Speaking at the APEC CEO Summit in Bangkok, the Philippine president said: “The issues that the world faces now – from climate change, to inflation, to war – are viewed by the ordinary Filipino through the lens of food security.”
While Marcos was in China, government figures showed inflation in December 2022 hit a 14-year high of 8.1%, fueled mostly by agricultural products. Marcos told Philippine media in China that improving the country’s agriculture production is “central.”
Marcos is concurrently the Philippines’ agriculture chief.
For all of Marcos’ optimism, key outcomes of his China visit already face challenges.
On the West Philippine Sea, for instance, Marcos and Xi both agreed to restart talks on possible oil and gas activities. The Philippine government earlier said it was open to a fresh round of negotiations owing to the urgency of tapping potential oil reserves in Philippine waters.
For years, experts have warned that the Philippines faces a looming energy crisis, with the Malampaya gas field project scheduled to expire in 2024. The gas project supplies 20% of gas-fired plants contributing to the Luzon grid and is expected to run out in three to five years.
But just days after Marcos’ visit, the Philippine Supreme Court threw a wrench in potential talks, throwing out as unconstitutional the Arroyo-era Joint Marine Seismic Undertaking (JMSU). The deal, signed in 2005, was a tripartite deal where the Philippines, China, and Vietnam had agreed to extract oil in a portion of the West Philippine Sea.
The decision, released 15 years after the JMSU was challenged, imposed clearer legal limits on oil exploration activities in Philippine waters. In particular, the High Court ruled that “the exploration, development, and utilization of natural resources shall be under the full control and supervision of the State.”
According to maritime lawyer Jay Batongbacal, the Court’s decision “may rule out any form of joint exploration and development of petroleum resources in the West Philippine Sea unless done in accordance with the current service contract system.”
The task of restarting a fresh round of negotiations may be more difficult then, considering the Philippines’ service contract system itself had been a point of contention between Filipino and Chinese officials. The talks, along with a memorandum of understanding, were ultimately terminated owing to constitutional constraints.

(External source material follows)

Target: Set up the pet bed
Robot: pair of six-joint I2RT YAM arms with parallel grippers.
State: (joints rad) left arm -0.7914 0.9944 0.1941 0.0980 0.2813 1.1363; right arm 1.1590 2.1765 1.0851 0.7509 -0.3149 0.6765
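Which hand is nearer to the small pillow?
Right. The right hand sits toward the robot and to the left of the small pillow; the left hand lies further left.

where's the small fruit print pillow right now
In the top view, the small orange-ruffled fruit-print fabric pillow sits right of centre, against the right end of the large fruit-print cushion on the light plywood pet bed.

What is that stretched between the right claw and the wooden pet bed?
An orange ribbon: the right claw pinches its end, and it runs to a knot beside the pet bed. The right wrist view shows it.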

Any effort to cooperate with China in the WPS has likewise faced steep opposition, with Filipinos expressing little trust in China, as well as strong demand for the government to protect the country’s resources in the volatile waters.
As of June 2022, a Pulse Asia survey showed only 3 in 10 Filipinos expressed trust in China. The figure has hardly changed in recent years, with Filipinos sharing similar sentiments since pollsters first started gauging public sentiment on the issue in 1994.
As Marcos deals with China, regional observers likewise continue to keep watch on China’s sincerity.
This would perhaps be most evident once again in the WPS and Manila and Beijing’s proposal to set up a direct communication line between the Department of Foreign Affairs’ Maritime and Ocean Affairs Office and the Chinese foreign ministry’s Department of Boundary and Ocean Affairs.
Marcos had earlier attributed confrontations in the tense waterway to “a lack of communication” between the two countries, and expressed optimism that improving such could reduce tensions and avoid confrontation. While no details on the deal have been disclosed, most observers believe this to be similar to crisis-communication hotlines set up between the United States and China.
Experts have viewed the development as a positive for both countries, but also cautioned it may result in a mere gesture of goodwill. Avoiding clashes, after all, would require China to answer any such line.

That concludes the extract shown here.